■ Records from a data collection ■
────

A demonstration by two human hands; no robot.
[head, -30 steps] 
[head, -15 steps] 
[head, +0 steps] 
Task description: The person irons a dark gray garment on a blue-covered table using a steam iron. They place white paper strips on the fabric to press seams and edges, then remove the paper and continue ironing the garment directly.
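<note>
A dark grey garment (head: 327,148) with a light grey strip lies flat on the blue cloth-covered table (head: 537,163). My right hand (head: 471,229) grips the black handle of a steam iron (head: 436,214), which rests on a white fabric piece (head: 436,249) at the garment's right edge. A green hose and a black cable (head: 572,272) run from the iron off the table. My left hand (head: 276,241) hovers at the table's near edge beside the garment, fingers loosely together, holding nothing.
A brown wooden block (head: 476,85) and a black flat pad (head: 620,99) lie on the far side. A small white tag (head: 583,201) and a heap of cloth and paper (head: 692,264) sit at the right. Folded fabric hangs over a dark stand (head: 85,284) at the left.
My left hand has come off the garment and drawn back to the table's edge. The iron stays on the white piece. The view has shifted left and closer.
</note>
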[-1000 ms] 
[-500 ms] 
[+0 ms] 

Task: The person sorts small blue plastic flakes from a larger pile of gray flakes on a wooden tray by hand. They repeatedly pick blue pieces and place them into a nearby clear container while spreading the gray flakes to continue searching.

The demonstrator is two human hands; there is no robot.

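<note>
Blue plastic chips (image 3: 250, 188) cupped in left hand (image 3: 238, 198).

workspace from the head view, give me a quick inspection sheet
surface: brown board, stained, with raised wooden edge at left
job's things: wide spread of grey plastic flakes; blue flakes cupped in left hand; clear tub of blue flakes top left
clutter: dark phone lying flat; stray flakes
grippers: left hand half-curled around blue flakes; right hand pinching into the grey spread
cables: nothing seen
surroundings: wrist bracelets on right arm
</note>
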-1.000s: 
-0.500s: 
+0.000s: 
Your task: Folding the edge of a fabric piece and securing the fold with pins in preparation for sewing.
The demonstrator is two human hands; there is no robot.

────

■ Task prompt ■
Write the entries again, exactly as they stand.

■ Result for this task ■
A demonstration by two human hands; no robot.
[head, -30 steps] 
[head, -15 steps] 
[head, +0 steps] 
Task description: The person irons a dark gray garment on a blue-covered table using a steam iron. They place white paper strips on the fabric to press seams and edges, then remove the paper and continue ironing the garment directly.
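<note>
A dark grey garment (head: 327,148) with a light grey strip lies flat on the blue cloth-covered table (head: 537,163). My right hand (head: 471,229) grips the black handle of a steam iron (head: 436,214), which rests on a white fabric piece (head: 436,249) at the garment's right edge. A green hose and a black cable (head: 572,272) run from the iron off the table. My left hand (head: 276,241) hovers at the table's near edge beside the garment, fingers loosely together, holding nothing.
A brown wooden block (head: 476,85) and a black flat pad (head: 620,99) lie on the far side. A small white tag (head: 583,201) and a heap of cloth and paper (head: 692,264) sit at the right. Folded fabric hangs over a dark stand (head: 85,284) at the left.
My left hand has come off the garment and drawn back to the table's edge. The iron stays on the white piece. The view has shifted left and closer.
</note>
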[-1000 ms] 
[-500 ms] 
[+0 ms] 

Task: The person sorts small blue plastic flakes from a larger pile of gray flakes on a wooden tray by hand. They repeatedly pick blue pieces and place them into a nearby clear container while spreading the gray flakes to continue searching.

The demonstrator is two human hands; there is no robot.

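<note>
Blue plastic chips (image 3: 250, 188) cupped in left hand (image 3: 238, 198).

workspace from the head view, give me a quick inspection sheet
surface: brown board, stained, with raised wooden edge at left
job's things: wide spread of grey plastic flakes; blue flakes cupped in left hand; clear tub of blue flakes top left
clutter: dark phone lying flat; stray flakes
grippers: left hand half-curled around blue flakes; right hand pinching into the grey spread
cables: nothing seen
surroundings: wrist bracelets on right arm
</note>
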-1.000s: 
-0.500s: 
+0.000s: 
Your task: Folding the edge of a fabric piece and securing the fold with pins in preparation for sewing.
The demonstrator is two human hands; there is no robot.

The answer has been written out in full.